Higher government spending and an ageing population are among the factors that will render the sustainable growth rate far lower than the 2.5% the Treasury thought typical between the 1980s and 2000s, according to the Institute of Economic Affairs (IEA).

Its assertions, published in a discussion paper entitled ‘Will flat-lining become normal?’, play down recent upbeat news on the economy, culminating in the OECD lifting its 2013 growth forecast for the UK to 1.5% and Chancellor George Osborne declaring this week it had “turned a corner”.

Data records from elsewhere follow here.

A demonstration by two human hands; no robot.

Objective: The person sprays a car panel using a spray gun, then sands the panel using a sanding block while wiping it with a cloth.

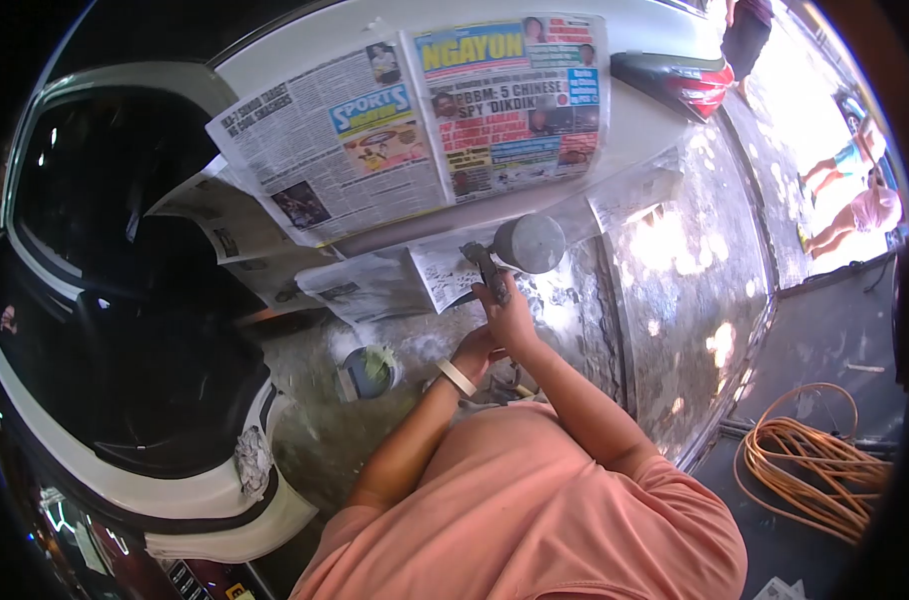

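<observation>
My right hand (510, 310) is wrapped round the handle of a spray gun (487, 265), which has a round grey cup (533, 244) on it. The gun is in front of newspaper sheets (375, 285) along the lower edge of a light car panel (665, 120). Just below and left of it is my left hand (478, 350), its fingers curled near my right wrist; whatever it holds, if anything, is hidden. A pale band circles the left wrist.
A container (370, 372) stands on the ground at the left. Coiled orange hose (815, 460) lies at the right. A dark car window (125, 180) fills the left side. People stand at the upper right, one beside the tail light (710, 88).
</observation>
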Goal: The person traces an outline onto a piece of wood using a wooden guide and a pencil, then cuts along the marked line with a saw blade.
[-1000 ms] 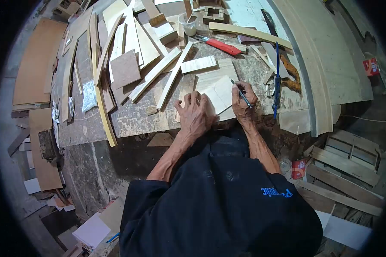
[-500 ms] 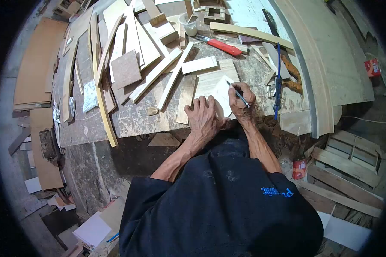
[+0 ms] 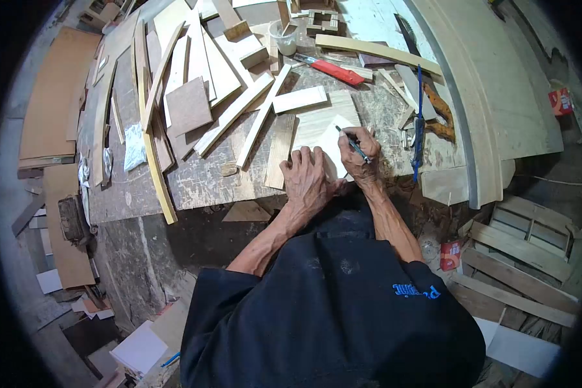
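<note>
My left hand (image 3: 306, 178) lies flat with its fingers spread, pressing on the light wooden board (image 3: 317, 121) and the edge of a white sheet (image 3: 332, 150). In my right hand (image 3: 363, 158) is a dark pen (image 3: 354, 143), gripped between thumb and fingers. The pen's tip points up and left over the sheet; whether it touches is too small to tell. Part of the sheet is hidden under both hands. Left of the board is a narrow wood strip (image 3: 280, 152), and beyond it a short pale block (image 3: 301, 99).
A red utility knife (image 3: 333, 70), a plastic cup (image 3: 284, 40) and a long curved strip (image 3: 378, 52) lie farther back. To the right are a blue-handled tool (image 3: 419, 132) and a saw with an orange handle (image 3: 440, 113). Several wood strips cover the left of the workbench (image 3: 197, 184).
My right hand and the pen have shifted slightly left across the sheet. My left hand stays in place.
</note>
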Tool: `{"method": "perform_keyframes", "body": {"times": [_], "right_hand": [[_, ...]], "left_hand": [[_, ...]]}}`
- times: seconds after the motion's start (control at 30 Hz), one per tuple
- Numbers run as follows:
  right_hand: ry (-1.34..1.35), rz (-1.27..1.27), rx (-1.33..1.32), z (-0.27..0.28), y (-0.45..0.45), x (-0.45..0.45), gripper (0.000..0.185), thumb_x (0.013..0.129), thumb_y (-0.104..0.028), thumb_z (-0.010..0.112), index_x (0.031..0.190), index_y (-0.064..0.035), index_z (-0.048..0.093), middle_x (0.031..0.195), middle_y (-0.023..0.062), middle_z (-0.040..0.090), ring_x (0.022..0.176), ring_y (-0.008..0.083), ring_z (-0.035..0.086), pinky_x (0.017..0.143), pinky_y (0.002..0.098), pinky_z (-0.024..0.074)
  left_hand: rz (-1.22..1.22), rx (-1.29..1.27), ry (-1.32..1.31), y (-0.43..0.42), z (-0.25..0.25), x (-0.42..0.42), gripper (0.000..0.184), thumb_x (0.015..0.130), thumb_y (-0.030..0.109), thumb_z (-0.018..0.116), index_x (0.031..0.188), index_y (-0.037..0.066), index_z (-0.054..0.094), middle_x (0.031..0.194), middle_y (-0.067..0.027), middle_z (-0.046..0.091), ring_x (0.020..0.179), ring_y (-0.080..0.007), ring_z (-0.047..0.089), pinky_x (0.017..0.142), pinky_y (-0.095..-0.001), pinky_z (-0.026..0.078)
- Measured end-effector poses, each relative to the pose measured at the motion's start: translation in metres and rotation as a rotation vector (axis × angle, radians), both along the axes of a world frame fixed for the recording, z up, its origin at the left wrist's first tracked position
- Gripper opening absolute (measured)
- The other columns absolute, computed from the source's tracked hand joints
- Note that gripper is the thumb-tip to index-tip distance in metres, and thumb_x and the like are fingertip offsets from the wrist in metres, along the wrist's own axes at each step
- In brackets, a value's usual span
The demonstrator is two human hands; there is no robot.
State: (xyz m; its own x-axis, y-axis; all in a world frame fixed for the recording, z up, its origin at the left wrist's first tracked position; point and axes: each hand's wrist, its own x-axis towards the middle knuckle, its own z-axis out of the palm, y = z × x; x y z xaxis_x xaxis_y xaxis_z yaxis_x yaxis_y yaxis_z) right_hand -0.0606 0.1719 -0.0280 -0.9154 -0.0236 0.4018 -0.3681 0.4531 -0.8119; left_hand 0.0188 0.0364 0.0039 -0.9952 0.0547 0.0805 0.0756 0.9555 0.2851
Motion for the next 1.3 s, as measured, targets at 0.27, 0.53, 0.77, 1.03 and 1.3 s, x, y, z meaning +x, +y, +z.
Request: {"method": "perform_keyframes", "body": {"times": [0.27, 0.53, 0.77, 1.03, 1.3], "right_hand": [[0.073, -0.053, 0.018, -0.0049, -0.0013, -0.0037, 0.010, 0.082, -0.006, 0.067, 0.090, -0.0028, 0.063, 0.075, 0.0134, 0.062, 0.066, 0.0287, 0.063, 0.061, 0.0387, 0.0501], [0.113, -0.106, 0.047, -0.0036, -0.0015, -0.0037, 0.010, 0.082, -0.005, 0.067, 0.090, -0.0017, 0.062, 0.076, 0.0141, 0.063, 0.067, 0.0308, 0.064, 0.061, 0.0394, 0.0508], [0.115, -0.132, 0.064, -0.0070, -0.0005, -0.0041, 0.009, 0.082, -0.005, 0.066, 0.089, -0.0019, 0.061, 0.075, 0.0150, 0.062, 0.069, 0.0320, 0.064, 0.060, 0.0400, 0.0506], [0.126, -0.160, 0.044, -0.0071, 0.0008, -0.0034, 0.009, 0.083, -0.004, 0.064, 0.089, -0.0019, 0.059, 0.074, 0.0153, 0.060, 0.068, 0.0333, 0.063, 0.061, 0.0418, 0.0493], [0.076, -0.128, 0.044, -0.0078, 0.0013, -0.0018, 0.009, 0.083, -0.006, 0.066, 0.090, -0.0021, 0.061, 0.076, 0.0151, 0.062, 0.069, 0.0324, 0.063, 0.062, 0.0411, 0.0500]], "left_hand": [[-0.010, 0.025, 0.033, 0.0000, 0.0040, -0.0004, 0.075, 0.066, 0.047, 0.080, 0.116, -0.001, 0.052, 0.106, -0.0157, 0.050, 0.102, -0.0305, 0.048, 0.078, -0.0470, 0.036], [0.000, 0.021, -0.023, -0.0004, 0.0022, -0.0004, 0.080, 0.066, 0.050, 0.080, 0.123, 0.002, 0.051, 0.110, -0.0154, 0.048, 0.106, -0.0313, 0.047, 0.078, -0.0477, 0.035], [-0.005, 0.006, -0.026, -0.0002, 0.0020, -0.0007, 0.080, 0.067, 0.051, 0.080, 0.122, 0.002, 0.051, 0.110, -0.0152, 0.049, 0.106, -0.0310, 0.047, 0.078, -0.0476, 0.036], [0.002, -0.013, -0.029, 0.0011, 0.0029, -0.0010, 0.081, 0.067, 0.053, 0.079, 0.123, 0.001, 0.051, 0.109, -0.0147, 0.049, 0.106, -0.0304, 0.047, 0.079, -0.0479, 0.036], [-0.002, 0.010, -0.018, 0.0002, 0.0007, 0.0010, 0.081, 0.068, 0.052, 0.079, 0.124, 0.001, 0.050, 0.111, -0.0152, 0.048, 0.108, -0.0311, 0.047, 0.080, -0.0482, 0.036]]}}
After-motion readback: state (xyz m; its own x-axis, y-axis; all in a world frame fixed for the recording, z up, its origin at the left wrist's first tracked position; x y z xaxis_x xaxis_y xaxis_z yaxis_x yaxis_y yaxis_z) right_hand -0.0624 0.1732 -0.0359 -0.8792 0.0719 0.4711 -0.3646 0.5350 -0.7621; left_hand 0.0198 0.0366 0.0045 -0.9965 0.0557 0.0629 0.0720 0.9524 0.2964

But economists writing in the IEA paper said the UK is more likely heading for an era of sluggish growth, pointing out that, five years on from the start of the financial crisis in 2008, GDP is still 3% below its peak. “That is unprecedented in 170 years of shocks that have hit the UK economy since industrialisation,” said the paper.

“Until 2008, the UK had got used to our economy doubling in size every 25 years: unless action is taken it will now only double in size every 70 years,” says the group of economists, which includes former Treasury adviser and UK Independence Party candidate Tim Congdon.

IEA editorial director Philip Booth said: “People shouldn’t get too excited about better growth figures and recent forecasts from groups such as the OECD. We still have a long way to go before we recover the loss of output from the 2008 crash.

“Furthermore, the medium-term prospects for growth do not look healthy unless the government determinedly reduces government spending and regulation.”